### Task requirements:
All of the data needs to be repeated exactly.

### Task input:

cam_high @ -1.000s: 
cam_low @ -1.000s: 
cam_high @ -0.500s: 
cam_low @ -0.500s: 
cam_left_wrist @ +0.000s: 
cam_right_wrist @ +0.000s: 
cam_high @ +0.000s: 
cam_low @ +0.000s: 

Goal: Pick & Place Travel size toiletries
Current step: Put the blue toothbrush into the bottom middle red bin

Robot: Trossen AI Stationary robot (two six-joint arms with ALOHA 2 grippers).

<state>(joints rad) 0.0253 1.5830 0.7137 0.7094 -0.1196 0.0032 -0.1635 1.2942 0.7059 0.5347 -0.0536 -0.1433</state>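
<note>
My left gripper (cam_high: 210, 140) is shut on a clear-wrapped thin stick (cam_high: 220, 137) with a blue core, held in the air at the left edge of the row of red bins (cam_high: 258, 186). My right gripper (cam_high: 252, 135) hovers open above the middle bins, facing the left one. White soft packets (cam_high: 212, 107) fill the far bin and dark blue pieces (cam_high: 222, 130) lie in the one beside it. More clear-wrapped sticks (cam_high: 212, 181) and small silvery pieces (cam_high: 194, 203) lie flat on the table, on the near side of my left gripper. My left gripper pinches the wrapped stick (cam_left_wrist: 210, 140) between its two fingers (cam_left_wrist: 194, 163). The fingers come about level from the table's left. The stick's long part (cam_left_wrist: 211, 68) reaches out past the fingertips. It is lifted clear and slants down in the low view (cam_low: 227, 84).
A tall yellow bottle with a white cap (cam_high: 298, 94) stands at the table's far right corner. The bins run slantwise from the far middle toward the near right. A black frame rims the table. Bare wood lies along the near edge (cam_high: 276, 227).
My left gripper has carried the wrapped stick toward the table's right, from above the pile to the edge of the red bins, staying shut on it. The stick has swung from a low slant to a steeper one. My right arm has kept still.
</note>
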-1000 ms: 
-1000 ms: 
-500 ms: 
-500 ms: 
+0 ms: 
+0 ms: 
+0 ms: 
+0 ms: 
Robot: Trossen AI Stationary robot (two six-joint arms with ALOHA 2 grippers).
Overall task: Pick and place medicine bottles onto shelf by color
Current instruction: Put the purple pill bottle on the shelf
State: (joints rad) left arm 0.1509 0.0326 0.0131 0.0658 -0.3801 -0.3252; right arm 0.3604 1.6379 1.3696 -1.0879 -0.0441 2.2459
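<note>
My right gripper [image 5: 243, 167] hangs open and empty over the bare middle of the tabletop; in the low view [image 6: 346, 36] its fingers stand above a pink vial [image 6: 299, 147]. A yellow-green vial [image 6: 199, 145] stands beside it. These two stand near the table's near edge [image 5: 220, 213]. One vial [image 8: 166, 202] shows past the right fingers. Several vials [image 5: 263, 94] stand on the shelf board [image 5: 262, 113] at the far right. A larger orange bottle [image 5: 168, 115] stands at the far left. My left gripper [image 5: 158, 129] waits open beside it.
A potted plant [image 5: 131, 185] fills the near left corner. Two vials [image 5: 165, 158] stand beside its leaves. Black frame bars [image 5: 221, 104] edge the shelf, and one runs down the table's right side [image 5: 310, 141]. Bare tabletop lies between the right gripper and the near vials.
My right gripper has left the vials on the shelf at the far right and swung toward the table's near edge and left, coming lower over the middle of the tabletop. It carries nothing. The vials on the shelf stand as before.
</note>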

### Reply to the exercise:
cam_high @ -1.000s: 
cam_low @ -1.000s: 
cam_high @ -0.500s: 
cam_low @ -0.500s: 
cam_left_wrist @ +0.000s: 
cam_right_wrist @ +0.000s: 
cam_high @ +0.000s: 
cam_low @ +0.000s: 

Goal: Pick & Place Travel size toiletries
Current step: Put the blue toothbrush into the bottom middle red bin

Robot: Trossen AI Stationary robot (two six-joint arms with ALOHA 2 grippers).

<state>(joints rad) 0.0253 1.5830 0.7137 0.7094 -0.1196 0.0032 -0.1635 1.2942 0.7059 0.5347 -0.0536 -0.1433</state>
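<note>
My left gripper (cam_high: 210, 140) is shut on a clear-wrapped thin stick (cam_high: 220, 137) with a blue core, held in the air at the left edge of the row of red bins (cam_high: 258, 186). My right gripper (cam_high: 252, 135) hovers open above the middle bins, facing the left one. White soft packets (cam_high: 212, 107) fill the far bin and dark blue pieces (cam_high: 222, 130) lie in the one beside it. More clear-wrapped sticks (cam_high: 212, 181) and small silvery pieces (cam_high: 194, 203) lie flat on the table, on the near side of my left gripper. My left gripper pinches the wrapped stick (cam_left_wrist: 210, 140) between its two fingers (cam_left_wrist: 194, 163). The fingers come about level from the table's left. The stick's long part (cam_left_wrist: 211, 68) reaches out past the fingertips. It is lifted clear and slants down in the low view (cam_low: 227, 84).
A tall yellow bottle with a white cap (cam_high: 298, 94) stands at the table's far right corner. The bins run slantwise from the far middle toward the near right. A black frame rims the table. Bare wood lies along the near edge (cam_high: 276, 227).
My left gripper has carried the wrapped stick toward the table's right, from above the pile to the edge of the red bins, staying shut on it. The stick has swung from a low slant to a steeper one. My right arm has kept still.
</note>
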-1000 ms: 
-1000 ms: 
-500 ms: 
-500 ms: 
+0 ms: 
+0 ms: 
+0 ms: 
+0 ms: 
Robot: Trossen AI Stationary robot (two six-joint arms with ALOHA 2 grippers).
Overall task: Pick and place medicine bottles onto shelf by color
Current instruction: Put the purple pill bottle on the shelf
State: (joints rad) left arm 0.1509 0.0326 0.0131 0.0658 -0.3801 -0.3252; right arm 0.3604 1.6379 1.3696 -1.0879 -0.0441 2.2459
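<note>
My right gripper [image 5: 243, 167] hangs open and empty over the bare middle of the tabletop; in the low view [image 6: 346, 36] its fingers stand above a pink vial [image 6: 299, 147]. A yellow-green vial [image 6: 199, 145] stands beside it. These two stand near the table's near edge [image 5: 220, 213]. One vial [image 8: 166, 202] shows past the right fingers. Several vials [image 5: 263, 94] stand on the shelf board [image 5: 262, 113] at the far right. A larger orange bottle [image 5: 168, 115] stands at the far left. My left gripper [image 5: 158, 129] waits open beside it.
A potted plant [image 5: 131, 185] fills the near left corner. Two vials [image 5: 165, 158] stand beside its leaves. Black frame bars [image 5: 221, 104] edge the shelf, and one runs down the table's right side [image 5: 310, 141]. Bare tabletop lies between the right gripper and the near vials.
My right gripper has left the vials on the shelf at the far right and swung toward the table's near edge and left, coming lower over the middle of the tabletop. It carries nothing. The vials on the shelf stand as before.
</note>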

The work on this exercise is done.